Pour le critique, le marginal s'est intégré a la société tout comme la technologie. Surtout, il va combattre la technocratie en essayant de la changer. En effet, la dystopie prévue n'a pas eu lieu, le monde ne s'est pas écroulé sur lui-même. Lawrence Person ne dit pas qu'elle n'arrivera jamais, mais admet qu'elle peut encore être combattue, grâce à ces technologies de pointe, le réseau de télécommunication, la biotechnologie et la nanotechnologie. Dans sa démarche, on retrouve l'idée d'enclave au sein de la technocratie, de la résistance active.
Dans les faits, la littérature postcyberpunk (qui est encore très jeune) a une vision beaucoup plus fine de la technologie. Finie les membres métalliques protubérants, ici les modifications sont génétiques et discrètes. La technologie s'est adaptée au quotidien et pullulent ordinateurs personnels designs et autres maisons intelligentes. La technologie est propre. Le changement essentiel dans la pensée, c'est que le postcyberpunk n'exclut pas l'utopie technologique, tout en étant parfaitement consciente que la conscience informatique omniprésente est liberticide.

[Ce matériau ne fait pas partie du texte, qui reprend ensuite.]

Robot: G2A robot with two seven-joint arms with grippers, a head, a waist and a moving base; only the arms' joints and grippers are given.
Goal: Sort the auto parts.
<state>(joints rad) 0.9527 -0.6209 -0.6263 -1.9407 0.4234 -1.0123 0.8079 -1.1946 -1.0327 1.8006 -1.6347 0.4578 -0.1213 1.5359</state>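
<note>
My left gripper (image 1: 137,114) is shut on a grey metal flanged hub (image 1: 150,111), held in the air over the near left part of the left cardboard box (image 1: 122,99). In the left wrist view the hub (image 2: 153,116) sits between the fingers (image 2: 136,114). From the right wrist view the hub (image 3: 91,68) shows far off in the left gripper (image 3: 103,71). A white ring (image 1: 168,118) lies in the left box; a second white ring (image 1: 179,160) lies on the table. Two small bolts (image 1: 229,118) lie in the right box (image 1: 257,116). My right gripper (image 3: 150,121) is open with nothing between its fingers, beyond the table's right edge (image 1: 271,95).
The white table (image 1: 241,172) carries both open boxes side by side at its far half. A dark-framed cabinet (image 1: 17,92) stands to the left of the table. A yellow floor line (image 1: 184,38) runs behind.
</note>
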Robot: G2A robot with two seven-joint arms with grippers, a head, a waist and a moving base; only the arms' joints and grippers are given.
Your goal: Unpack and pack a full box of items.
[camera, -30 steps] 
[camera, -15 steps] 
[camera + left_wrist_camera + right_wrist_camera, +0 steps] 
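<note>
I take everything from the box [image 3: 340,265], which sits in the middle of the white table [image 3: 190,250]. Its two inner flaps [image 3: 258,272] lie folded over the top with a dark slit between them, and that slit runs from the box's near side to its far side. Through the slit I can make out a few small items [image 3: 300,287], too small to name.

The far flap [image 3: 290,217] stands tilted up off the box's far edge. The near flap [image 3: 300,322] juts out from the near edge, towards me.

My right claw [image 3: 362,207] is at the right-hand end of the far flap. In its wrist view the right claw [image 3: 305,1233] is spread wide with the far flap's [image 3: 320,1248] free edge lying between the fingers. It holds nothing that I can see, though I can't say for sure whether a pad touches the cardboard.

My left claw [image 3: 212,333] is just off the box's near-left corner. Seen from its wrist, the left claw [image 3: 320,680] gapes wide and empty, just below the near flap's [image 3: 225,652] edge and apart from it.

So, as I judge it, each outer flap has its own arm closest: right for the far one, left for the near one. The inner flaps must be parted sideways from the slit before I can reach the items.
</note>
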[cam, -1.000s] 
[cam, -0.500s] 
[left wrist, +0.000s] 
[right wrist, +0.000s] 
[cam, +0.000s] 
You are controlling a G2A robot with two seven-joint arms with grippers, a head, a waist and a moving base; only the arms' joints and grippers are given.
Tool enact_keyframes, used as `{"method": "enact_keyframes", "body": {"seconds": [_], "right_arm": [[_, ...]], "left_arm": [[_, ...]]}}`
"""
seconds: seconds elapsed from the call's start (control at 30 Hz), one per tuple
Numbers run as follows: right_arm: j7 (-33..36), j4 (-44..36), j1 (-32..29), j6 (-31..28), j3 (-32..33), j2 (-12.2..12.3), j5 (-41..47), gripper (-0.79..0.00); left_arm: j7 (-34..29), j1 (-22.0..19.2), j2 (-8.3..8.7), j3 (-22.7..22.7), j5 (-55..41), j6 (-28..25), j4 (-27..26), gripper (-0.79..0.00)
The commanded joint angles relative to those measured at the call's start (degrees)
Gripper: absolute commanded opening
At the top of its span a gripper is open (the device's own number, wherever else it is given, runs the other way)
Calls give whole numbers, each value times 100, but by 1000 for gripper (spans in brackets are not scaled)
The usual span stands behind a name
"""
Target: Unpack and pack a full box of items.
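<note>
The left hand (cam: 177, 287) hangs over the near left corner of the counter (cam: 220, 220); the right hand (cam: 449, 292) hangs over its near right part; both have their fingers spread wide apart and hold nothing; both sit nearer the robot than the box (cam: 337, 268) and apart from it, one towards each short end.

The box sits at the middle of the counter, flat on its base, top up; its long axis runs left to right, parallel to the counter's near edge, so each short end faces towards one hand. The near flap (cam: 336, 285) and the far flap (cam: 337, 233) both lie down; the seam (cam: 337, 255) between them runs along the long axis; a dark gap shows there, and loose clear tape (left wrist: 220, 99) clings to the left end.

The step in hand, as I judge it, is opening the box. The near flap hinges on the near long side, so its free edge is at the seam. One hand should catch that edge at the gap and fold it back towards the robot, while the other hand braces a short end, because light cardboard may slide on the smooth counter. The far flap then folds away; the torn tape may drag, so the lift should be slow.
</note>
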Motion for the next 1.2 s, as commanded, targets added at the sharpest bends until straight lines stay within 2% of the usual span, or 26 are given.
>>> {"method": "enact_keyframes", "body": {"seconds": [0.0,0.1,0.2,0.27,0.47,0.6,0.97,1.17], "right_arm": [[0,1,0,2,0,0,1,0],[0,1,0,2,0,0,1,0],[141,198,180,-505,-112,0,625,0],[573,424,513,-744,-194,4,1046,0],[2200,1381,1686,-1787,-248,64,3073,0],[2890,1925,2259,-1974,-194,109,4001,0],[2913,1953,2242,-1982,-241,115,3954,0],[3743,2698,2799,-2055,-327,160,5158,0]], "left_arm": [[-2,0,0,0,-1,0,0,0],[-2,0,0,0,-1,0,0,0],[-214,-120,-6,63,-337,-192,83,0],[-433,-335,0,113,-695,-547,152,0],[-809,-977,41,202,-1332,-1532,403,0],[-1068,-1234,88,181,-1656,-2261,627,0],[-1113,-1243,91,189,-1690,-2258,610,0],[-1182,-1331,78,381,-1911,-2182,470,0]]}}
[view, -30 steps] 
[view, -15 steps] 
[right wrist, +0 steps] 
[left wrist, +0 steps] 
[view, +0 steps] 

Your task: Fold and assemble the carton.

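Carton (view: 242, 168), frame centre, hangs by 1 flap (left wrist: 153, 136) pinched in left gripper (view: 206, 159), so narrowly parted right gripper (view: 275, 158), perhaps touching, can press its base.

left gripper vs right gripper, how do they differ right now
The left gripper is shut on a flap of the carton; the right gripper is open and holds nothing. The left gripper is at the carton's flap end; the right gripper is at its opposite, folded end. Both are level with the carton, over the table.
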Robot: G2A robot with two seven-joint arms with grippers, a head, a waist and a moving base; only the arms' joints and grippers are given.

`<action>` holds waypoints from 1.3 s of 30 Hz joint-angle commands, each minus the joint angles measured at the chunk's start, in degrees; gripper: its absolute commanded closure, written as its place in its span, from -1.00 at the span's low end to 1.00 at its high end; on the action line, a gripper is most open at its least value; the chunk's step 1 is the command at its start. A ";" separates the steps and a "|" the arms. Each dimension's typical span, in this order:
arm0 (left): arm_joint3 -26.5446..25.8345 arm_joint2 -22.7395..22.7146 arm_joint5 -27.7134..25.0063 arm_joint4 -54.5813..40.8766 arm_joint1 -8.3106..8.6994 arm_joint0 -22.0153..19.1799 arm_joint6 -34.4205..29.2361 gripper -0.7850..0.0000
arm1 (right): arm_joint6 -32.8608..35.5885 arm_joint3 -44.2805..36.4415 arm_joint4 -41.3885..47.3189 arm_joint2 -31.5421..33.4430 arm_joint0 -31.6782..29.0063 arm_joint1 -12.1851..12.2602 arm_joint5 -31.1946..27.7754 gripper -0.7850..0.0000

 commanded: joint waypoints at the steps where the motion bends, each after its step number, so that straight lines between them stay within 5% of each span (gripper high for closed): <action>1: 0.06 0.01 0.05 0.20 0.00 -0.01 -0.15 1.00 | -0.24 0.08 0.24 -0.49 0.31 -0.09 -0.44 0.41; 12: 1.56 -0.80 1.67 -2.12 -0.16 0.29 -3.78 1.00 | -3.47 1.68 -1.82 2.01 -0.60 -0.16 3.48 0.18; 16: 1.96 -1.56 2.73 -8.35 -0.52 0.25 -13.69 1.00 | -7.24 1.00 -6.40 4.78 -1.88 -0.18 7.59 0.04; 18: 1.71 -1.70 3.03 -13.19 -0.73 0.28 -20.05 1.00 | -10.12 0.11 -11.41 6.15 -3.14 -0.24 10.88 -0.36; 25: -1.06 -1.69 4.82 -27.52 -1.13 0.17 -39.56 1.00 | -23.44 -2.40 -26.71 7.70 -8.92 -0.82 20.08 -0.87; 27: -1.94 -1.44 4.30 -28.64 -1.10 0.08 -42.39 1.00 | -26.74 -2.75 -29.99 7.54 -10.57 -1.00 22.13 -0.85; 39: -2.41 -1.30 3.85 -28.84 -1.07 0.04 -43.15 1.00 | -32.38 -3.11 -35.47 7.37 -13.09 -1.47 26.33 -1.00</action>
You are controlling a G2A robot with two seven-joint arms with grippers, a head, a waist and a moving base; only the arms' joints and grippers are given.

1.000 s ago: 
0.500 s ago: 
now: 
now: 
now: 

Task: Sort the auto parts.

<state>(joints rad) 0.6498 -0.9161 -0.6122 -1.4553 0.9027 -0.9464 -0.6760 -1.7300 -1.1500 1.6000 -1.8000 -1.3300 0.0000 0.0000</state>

L'auteur le plus emblématique de ce genre est Neal Stephenson qui s'est même montré antérieur à ce manifeste avec Le Samouraï Virtuel, sorti en 1991. Il y anticipe l'apparition d'internet, même s'il l'imagine comme une univers virtuel façon Second Life, où l'effondrement des Etats a permis à des corporations de recréer une hiérarchisation politique sur le net où le code informatique est la nouvelle Loi. Là où il va aller à l'encontre du cyberpunk, c'est que son héros, un hacker, va affronter ce système de l'intérieur. Il s'accomplit dans sa révolte.
Bien sûr, les dérivés du cyberpunk ne s'arrêtent pas là et il est amusant de voir comment ce genre qui n'a que trente ans d'existence a pu essaimer. Pourtant, c'est surtout le steampunk et son approche plus esthétique qui vont inspirer de nouvelles variétés de SF uchroniques. Ainsi, le dieselpunk, genre prenant racines entre la Première Guerre Mondiale et le début de la Guerre Froide et qui nous permet de découvrir des méchas nazis, ou encore l'arcanepunk où la source d'énergie principale est la magie. Le message du cyberpunk a dû lui évolué bien rapidement, aussi rapidement que l'époque qu'il critique et qui l'a déjà dépassé.